Hay tres movimientos y con ellos se resuelve casi todo. Atribuir: en lugar de afirmarlo tú, decir que la marca lo declara. Describir en vez de prometer: contar qué hace el producto y cómo se usa, en lugar de qué resultado producirá. Y acotar a tu experiencia real: decir desde cuándo lo usas de verdad, y no hablar de duración si la respuesta es incómoda.
Presentado así, el cliente rara vez se opone, porque no estás quitando nada del mensaje: estás cambiando quién lo dice.
Cómo pedir el respaldo
Pedir la documentación que sostiene una afirmación suena a desconfianza si se plantea como una objeción, y suena a profesionalidad si se plantea como parte del trabajo.
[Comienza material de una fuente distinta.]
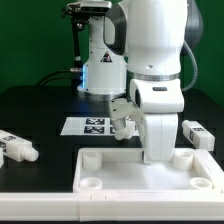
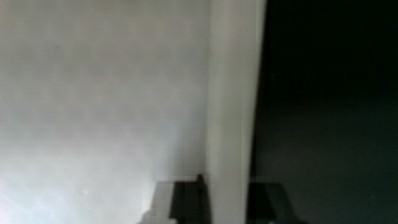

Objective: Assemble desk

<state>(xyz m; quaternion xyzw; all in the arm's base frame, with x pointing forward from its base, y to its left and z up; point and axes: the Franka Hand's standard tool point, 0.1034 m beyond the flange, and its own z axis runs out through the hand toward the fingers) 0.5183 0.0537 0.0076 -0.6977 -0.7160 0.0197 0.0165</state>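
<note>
White plastic parts lie spread over a black desk point(image 1: 40, 110) in the exterior view. At the left edge of the frame, about mid-height, one post leg point(image 1: 18, 147) lies on its side, with black-and-white square tags on its faces. Right of it, near the centre, the marker board point(image 1: 92, 126) lies flat. Behind the marker board, in the upper middle, stands the robot base point(image 1: 103, 72) with its blue light.

Across the bottom of the frame, from left of centre to the right edge, lies the desk panel point(image 1: 130, 175), flat and rimmed, open side up. Round sockets show in its corners, one of them at the far left corner point(image 1: 88, 158).

Right of centre the arm point(image 1: 160, 50) comes straight down from the top of the frame and meets the panel at its far rim. Its fingertips cannot be made out from here.

In the wrist view the gripper point(image 2: 217, 203) is closed narrow on that rim. A bright white edge runs between the two dark fingers point(image 2: 178, 202), with the panel's pale face on one side and the dark desk on the other.

At the right edge of the exterior view, about mid-height, a second leg point(image 1: 200, 135) lies just beyond the panel's far right corner.
</note>
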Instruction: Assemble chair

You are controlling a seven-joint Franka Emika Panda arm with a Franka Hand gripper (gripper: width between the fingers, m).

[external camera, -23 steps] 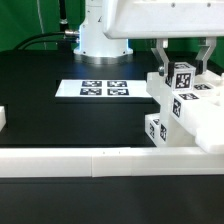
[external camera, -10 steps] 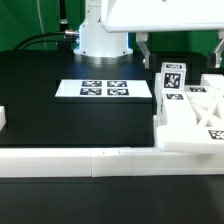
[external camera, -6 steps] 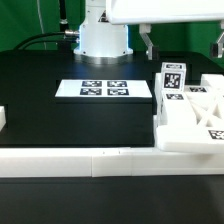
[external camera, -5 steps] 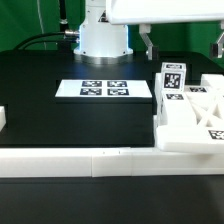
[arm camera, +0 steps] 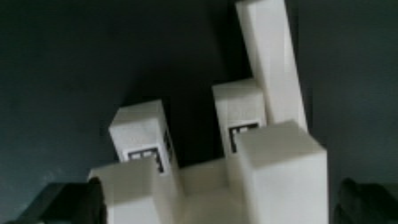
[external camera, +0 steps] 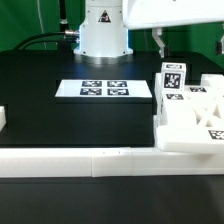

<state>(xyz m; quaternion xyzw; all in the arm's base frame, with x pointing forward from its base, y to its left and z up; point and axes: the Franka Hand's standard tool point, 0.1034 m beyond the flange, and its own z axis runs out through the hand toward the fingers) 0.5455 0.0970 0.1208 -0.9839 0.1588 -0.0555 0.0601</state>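
Chair [external camera: 190, 110] parts sit clustered at six o'clock beneath the gripper [external camera: 190, 40], tagged post upright; jaws spread wide, holding nothing, hovering clear above.

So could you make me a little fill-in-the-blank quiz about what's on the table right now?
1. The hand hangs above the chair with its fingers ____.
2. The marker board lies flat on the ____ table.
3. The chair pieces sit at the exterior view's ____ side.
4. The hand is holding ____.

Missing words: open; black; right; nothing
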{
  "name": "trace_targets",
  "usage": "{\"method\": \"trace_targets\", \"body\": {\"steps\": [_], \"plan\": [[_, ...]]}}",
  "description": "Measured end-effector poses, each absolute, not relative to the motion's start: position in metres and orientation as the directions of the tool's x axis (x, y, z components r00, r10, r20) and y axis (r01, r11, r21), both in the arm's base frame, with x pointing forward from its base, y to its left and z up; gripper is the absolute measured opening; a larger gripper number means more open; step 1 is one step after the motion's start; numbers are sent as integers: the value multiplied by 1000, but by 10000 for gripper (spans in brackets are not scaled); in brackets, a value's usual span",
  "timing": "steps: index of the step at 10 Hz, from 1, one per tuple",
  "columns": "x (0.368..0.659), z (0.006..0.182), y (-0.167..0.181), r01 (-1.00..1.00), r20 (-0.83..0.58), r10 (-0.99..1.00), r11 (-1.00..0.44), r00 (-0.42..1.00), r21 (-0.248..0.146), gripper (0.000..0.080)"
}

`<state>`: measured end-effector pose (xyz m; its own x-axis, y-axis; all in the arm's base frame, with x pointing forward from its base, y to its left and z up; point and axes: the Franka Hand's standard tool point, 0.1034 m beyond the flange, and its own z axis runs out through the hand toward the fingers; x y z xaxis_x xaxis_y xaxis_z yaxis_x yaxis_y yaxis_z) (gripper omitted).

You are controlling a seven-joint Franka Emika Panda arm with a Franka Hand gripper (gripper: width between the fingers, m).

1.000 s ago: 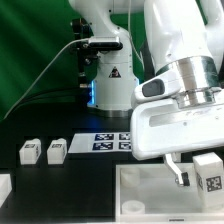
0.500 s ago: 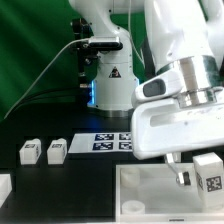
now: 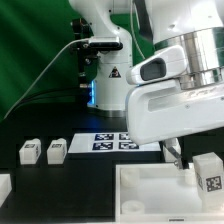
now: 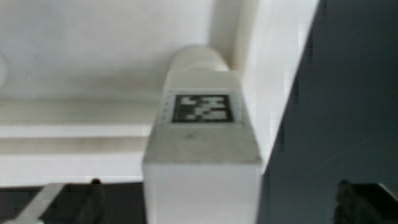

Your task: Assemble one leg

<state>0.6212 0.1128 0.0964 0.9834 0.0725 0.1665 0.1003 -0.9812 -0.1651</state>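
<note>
A leg, a small white block with a black-and-white tag, stands at the right edge of the large white tray. In the wrist view this leg fills the middle, tag facing the camera, with the tray beside it. My gripper is open, its dark fingertips far apart on either side of the leg and apart from it. In the exterior view my gripper hangs above the tray, just left of the leg. Two more legs stand at the exterior view's left.
The marker board lies behind the tray. The robot base stands at the back in front of a green curtain. Another white part shows at the left edge. The table is black.
My gripper has risen from just over the tray to well above it. The leg at the tray's right edge has stayed in place.
</note>
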Motion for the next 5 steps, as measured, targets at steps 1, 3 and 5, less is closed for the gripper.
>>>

La formulación que funciona es sencilla: para poder decirlo con seguridad, ¿en qué se apoya esta afirmación?
Los clientes serios lo tienen y lo envían sin problema. Los que no lo tienen suelen proponer cambiar la frase antes de que tú lo pidas, que es exactamente el resultado que buscabas. Y en cualquier caso, la pregunta queda por escrito.
No hace falta entender un expediente técnico entero. Que exista, que te lo nombren y que quede en un correo cambia mucho la posición si alguien discute la pieza después.
Lo que queda publicado
La razón de fondo para tomarse esto en serio no es el riesgo formal, que en la mayoría de los casos es bajo. Es que las piezas quedan.
Una campaña dura semanas y una pieza publicada dura años, con tu cara y tu nombre encima. Cuando el producto resulta no hacer lo que la frase prometía, quien recibe la queja no es el departamento que aprobó el guión. La afirmación que no puedes sostener es, sobre todo, un problema de reputación propia, y esa no se transfiere con un contrato.
Lo que conviene llevarse
Respondes de lo que afirmas aunque la frase venga escrita. Atribuye, describe en lugar de prometer y acota a tu experiencia real. Pide el respaldo como parte del trabajo y guarda el correo. Y en financiero y juego, no aceptes sin asesoría.
Esta publicación no presta asesoramiento jurídico. Las fuentes están al pie para que puedas comprobarlo o llevarlo a quien corresponda.